Flooding, dam scare underscore need for investment in water infrastructure, dam safety, river restoration

Hurricane Ida’s heavy winds and rain brought destruction to the Gulf Coast last August and days later, communities across the Northeast of the US were devastated by flooding in the hurricane’s path. Dozens of people lost their lives in the floodwaters. Three thousand people in Johnstown, Pennsylvania had to evacuate due to the threat of failure at Wilmore Dam on the Little Conemaugh River.

Emphasising the importance in protecting communities in the face of increasing severe floods fuelled by climate change, Brain Graber, senior director of river restoration at American Rivers, said: “Hurricane Ida is yet another wake-up call. We urgently need solutions that are equitable, nature-based, and resilient in the face of climate change.”

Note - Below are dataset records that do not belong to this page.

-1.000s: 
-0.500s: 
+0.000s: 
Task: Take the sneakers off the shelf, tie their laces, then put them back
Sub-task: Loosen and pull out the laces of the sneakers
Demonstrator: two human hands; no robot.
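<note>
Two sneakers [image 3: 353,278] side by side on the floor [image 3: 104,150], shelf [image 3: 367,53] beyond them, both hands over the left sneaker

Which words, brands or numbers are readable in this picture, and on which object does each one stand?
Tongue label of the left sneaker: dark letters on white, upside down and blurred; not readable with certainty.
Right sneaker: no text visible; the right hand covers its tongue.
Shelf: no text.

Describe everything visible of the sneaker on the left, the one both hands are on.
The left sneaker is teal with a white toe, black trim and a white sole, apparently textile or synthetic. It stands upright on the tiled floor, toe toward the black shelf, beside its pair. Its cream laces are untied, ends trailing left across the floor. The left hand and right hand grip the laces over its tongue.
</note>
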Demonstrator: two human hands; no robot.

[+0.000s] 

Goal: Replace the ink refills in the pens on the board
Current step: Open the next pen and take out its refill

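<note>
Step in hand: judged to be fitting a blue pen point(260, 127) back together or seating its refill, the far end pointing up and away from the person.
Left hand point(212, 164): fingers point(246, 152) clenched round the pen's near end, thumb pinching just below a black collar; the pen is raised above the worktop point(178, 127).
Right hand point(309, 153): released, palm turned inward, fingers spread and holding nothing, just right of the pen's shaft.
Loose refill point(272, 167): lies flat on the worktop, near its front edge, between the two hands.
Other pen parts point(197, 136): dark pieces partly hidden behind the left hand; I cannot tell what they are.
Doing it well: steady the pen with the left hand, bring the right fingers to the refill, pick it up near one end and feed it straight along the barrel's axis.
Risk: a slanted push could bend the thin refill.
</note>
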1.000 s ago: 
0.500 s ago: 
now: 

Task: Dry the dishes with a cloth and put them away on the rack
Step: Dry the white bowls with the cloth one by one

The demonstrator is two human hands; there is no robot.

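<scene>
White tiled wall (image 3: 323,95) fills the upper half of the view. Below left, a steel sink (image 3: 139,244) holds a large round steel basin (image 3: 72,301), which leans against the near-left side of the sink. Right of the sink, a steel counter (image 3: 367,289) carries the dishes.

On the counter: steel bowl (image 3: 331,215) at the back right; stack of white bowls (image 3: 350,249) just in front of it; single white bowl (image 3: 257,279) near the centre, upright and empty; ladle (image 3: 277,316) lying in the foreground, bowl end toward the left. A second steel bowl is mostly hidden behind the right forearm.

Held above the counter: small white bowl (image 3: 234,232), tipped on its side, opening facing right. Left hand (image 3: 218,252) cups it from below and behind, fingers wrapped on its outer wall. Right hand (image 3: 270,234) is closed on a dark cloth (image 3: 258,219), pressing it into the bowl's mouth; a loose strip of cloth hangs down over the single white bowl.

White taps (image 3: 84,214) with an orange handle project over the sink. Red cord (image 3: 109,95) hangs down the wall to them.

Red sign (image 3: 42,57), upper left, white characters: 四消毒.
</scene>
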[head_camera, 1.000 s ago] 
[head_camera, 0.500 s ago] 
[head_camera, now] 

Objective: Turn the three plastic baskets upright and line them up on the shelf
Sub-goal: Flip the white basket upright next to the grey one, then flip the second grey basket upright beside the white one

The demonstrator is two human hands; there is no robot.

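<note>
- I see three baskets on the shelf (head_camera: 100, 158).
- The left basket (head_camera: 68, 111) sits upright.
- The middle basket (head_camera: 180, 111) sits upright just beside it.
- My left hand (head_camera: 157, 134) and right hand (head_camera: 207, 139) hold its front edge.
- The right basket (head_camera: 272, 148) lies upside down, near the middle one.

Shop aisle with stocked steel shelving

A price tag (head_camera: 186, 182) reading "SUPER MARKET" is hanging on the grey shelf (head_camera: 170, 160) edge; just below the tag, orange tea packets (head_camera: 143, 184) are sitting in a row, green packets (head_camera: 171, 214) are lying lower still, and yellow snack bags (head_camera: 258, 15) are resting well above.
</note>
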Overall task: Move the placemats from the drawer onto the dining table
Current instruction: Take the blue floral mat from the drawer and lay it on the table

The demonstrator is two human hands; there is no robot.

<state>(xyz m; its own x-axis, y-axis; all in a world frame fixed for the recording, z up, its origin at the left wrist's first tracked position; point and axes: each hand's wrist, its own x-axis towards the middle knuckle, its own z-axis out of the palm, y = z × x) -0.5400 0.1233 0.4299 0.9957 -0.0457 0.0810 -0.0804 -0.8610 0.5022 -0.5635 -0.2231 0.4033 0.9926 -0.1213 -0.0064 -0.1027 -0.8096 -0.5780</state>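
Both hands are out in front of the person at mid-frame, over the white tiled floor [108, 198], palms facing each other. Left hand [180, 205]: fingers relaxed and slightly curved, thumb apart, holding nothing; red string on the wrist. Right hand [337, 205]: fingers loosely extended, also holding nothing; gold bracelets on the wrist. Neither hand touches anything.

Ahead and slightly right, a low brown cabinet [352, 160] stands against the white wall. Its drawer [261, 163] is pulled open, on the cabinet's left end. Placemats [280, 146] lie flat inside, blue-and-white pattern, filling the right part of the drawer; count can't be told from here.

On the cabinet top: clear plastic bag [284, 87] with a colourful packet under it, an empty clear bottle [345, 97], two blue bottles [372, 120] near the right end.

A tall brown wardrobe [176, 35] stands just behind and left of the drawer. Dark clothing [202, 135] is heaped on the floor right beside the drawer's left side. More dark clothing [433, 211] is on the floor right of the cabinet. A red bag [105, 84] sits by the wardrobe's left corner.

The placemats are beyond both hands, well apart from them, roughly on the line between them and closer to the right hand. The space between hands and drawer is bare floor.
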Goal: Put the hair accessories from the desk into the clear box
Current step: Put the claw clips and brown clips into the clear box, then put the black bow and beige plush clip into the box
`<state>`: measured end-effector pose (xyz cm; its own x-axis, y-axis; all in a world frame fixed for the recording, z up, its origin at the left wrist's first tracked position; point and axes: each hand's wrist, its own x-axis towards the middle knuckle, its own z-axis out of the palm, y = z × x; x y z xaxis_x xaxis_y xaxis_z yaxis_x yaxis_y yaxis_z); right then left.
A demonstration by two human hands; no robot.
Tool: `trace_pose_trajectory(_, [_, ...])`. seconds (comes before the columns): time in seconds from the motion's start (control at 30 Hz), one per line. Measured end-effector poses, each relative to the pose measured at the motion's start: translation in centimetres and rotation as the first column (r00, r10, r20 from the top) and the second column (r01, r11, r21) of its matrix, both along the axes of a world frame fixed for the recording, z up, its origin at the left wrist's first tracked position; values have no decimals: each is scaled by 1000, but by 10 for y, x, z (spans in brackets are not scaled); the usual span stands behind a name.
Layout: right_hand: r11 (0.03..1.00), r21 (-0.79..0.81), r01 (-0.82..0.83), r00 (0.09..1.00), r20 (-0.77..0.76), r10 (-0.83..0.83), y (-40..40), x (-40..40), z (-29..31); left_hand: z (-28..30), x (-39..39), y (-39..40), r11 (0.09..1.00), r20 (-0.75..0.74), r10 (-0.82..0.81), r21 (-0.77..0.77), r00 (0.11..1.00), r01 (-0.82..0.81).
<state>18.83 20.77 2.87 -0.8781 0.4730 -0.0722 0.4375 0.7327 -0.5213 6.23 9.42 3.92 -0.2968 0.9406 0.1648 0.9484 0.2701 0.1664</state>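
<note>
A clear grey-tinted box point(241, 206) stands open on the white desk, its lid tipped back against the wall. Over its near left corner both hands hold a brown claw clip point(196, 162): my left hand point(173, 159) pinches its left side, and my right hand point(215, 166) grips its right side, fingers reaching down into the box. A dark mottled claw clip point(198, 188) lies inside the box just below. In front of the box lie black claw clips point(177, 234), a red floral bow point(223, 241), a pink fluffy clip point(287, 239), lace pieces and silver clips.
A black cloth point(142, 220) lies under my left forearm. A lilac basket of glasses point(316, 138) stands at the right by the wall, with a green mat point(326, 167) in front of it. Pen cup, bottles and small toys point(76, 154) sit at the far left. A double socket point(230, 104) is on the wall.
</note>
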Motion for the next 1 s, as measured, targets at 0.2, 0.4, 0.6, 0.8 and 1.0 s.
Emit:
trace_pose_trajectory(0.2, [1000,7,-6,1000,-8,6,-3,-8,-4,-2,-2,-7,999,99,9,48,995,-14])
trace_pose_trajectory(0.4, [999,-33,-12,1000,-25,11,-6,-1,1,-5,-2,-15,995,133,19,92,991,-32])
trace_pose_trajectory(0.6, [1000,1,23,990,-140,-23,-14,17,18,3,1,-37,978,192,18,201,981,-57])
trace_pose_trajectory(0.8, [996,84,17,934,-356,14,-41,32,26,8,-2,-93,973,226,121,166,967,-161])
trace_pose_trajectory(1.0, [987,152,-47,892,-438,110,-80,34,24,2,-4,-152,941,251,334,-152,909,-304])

Graber urged the Congress to take an opportunity in the infrastructure bill and reconciliation package to take important steps to protect public safety. This includes giving rivers and floodways more room to keep people out of harm’s way and improving urban stormwater management. He also suggested investing in dam safety and dam removal to improve public safety and enhance the ability of rivers to carry and absorb floodwaters.

“Many aging dams are ticking time bombs, and dam failures can cause tremendous loss to life and property,” he concluded. “We urge Speaker Pelosi and Senate Majority Leader Schumer to make investment in dam safety, river restoration and water infrastructure a top priority in the infrastructure and reconciliation efforts.”